TOTP troubleshooting

TOTP problems usually trace back to clocks, secrets, or transcription. This page lists the symptoms and what to try.

Symptom: “Could not validate key, please try again”

Both during enrolment and during challenge. Five suspects, in order of likelihood:

1. Clock drift on the server

pyotp.TOTP(...).verify(code, valid_window=60) allows ±60 thirty-second steps (~30 minutes either side). If verification still fails, your server clock is more than 30 minutes off.

Check:

date --utc
# or, on macOS
date -u

Compare with https://time.is/. If it’s wrong, fix NTP. Don’t increase valid_window further as a workaround — at large values you weaken the factor (more codes are valid simultaneously).

2. Clock drift on the user’s device

Less common because phones sync to network time automatically. But:

  • A jailbroken/rooted phone may have NTP disabled.

  • A phone in Airplane Mode for days may drift noticeably.

Have the user open a clock app and compare to https://time.is/ from another device.

3. The user is reading the wrong row

If the user has multiple accounts in their authenticator app, they may be scanning the row for a different site. TOKEN_ISSUER_NAME controls the label — set it to something distinctive (“Acme Production” rather than “Django”).

4. The QR was scanned from a stale page

If the user reloaded /multifactor/totp/new/ mid-setup, the generated secret changed but their phone is still trying the old one. Have them delete the entry in their authenticator and re-scan the current QR.

5. The window has been tightened in a subclass

If you’ve subclassed factors.totp.Auth to enforce valid_window=1, you’ve got a much tighter timing window (±30 s instead of ±30 min) and will see more rejections. Verify your override.

Symptom: QR code won’t scan

  • Display too small. Some authenticator apps need the QR to fill ~30% of the screen. Increase the rendered size in your override template.

  • Bad contrast. Black-on-white is mandatory. If you’ve themed the page, ensure the QR isn’t drawn over a coloured background.

  • The user is on the same device. Authenticator apps scan via the camera; they can’t scan a QR shown on the same phone. Use the secret string (the package displays it under the QR) and type it in manually.

Symptom: “the user added TOTP but their phone shows expired codes”

The user is enrolled but their phone clock is wrong — see “Clock drift on the user’s device” above.

Another less-common cause: the user’s TOTP app supports both 30-second and 60-second window codes. The package uses the default 30-second window — if the app is configured for 60 seconds, codes won’t match. This is rare with mainstream apps (Authy, Google Authenticator, 1Password).

Symptom: TOTP enrolment succeeds but auth fails immediately

Three things to check:

  1. UserKey.objects.filter(user=..., key_type="TOTP", enabled=True) returns rows. If not, the enrolment didn’t actually persist. Inspect Django logs for write errors.

  2. properties["secret_key"] is a valid base32 string. Run pyotp.TOTP(key.properties["secret_key"]).now() — should produce a 6-digit code. If it raises, the secret is corrupted.
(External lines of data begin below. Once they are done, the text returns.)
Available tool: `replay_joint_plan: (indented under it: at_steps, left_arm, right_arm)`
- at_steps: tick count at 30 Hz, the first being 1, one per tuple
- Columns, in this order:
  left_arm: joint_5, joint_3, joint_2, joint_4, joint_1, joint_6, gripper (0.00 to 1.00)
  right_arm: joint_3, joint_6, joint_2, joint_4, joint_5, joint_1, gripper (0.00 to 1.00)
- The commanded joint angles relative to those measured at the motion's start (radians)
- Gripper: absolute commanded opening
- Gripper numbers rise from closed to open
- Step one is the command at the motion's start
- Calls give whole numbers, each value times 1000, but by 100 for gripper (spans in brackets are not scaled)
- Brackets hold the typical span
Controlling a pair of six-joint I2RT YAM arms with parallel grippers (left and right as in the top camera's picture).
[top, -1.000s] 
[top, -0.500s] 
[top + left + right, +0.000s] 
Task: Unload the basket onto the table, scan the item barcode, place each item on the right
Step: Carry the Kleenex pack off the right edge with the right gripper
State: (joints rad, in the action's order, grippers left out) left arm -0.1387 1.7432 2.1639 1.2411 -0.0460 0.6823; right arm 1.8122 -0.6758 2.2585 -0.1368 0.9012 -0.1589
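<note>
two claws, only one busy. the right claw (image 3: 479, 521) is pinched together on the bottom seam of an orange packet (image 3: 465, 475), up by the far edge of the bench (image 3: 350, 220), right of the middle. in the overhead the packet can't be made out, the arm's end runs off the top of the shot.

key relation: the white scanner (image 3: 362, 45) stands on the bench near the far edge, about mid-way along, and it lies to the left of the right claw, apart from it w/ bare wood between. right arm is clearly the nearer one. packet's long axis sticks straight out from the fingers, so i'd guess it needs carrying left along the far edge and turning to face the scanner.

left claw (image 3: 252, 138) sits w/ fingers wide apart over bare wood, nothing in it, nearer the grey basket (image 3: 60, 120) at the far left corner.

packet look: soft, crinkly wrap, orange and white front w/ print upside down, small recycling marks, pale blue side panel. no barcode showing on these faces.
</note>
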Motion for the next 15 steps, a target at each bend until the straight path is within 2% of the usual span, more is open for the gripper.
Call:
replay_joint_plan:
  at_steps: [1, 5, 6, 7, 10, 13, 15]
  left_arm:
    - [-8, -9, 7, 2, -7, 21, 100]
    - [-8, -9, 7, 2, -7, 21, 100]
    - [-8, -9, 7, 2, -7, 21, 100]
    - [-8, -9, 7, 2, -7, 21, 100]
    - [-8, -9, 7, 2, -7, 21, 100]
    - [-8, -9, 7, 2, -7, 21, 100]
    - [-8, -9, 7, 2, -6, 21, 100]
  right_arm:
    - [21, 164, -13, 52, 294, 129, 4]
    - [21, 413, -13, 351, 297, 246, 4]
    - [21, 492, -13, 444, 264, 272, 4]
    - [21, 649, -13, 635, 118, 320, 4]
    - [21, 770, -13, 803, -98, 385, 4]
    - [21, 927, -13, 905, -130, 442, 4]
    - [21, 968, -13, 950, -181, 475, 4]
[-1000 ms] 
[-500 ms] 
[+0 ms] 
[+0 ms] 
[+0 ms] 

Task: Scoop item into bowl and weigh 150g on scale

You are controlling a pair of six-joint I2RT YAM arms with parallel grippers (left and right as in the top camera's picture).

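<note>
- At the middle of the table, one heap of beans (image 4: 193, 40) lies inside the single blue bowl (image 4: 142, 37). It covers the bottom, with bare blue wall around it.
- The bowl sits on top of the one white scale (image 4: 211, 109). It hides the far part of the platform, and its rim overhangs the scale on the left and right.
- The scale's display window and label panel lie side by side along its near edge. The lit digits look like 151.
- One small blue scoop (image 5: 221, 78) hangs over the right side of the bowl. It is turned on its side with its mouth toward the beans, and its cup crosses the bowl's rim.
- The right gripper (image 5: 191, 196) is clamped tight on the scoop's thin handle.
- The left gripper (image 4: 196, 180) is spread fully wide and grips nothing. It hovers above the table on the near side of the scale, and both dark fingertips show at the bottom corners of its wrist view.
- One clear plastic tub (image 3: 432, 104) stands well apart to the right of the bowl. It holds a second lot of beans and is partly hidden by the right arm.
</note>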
  3. The same secret is on the user’s app. Have them open the entry — most apps display the current code. Compare with the server output of the line above.

Symptom: codes match on the server’s clock but the user types something different

Almost always: the user is reading the previous code as it counts down. Authenticator codes refresh every 30 seconds. If the user starts reading at 0:29 of a window, by the time they finish typing the code may have rolled over.

Mitigation:

  • Display a countdown alongside the input.

  • Increase valid_window from its default 60 to give more leeway (the package’s default is already very generous).

Inspecting from a Django shell

from multifactor.models import UserKey, KeyTypes
import pyotp

user_keys = UserKey.objects.filter(
    user__username="alice", key_type=KeyTypes.TOTP, enabled=True
)
for k in user_keys:
    totp = pyotp.TOTP(k.properties["secret_key"])
    print(
        k.pk,
        "now=",
        totp.now(),
        "previous=",
        totp.at(totp.timecode(__import__("time").time()) - 1),
    )

The now() output should match what Alice’s phone is currently showing.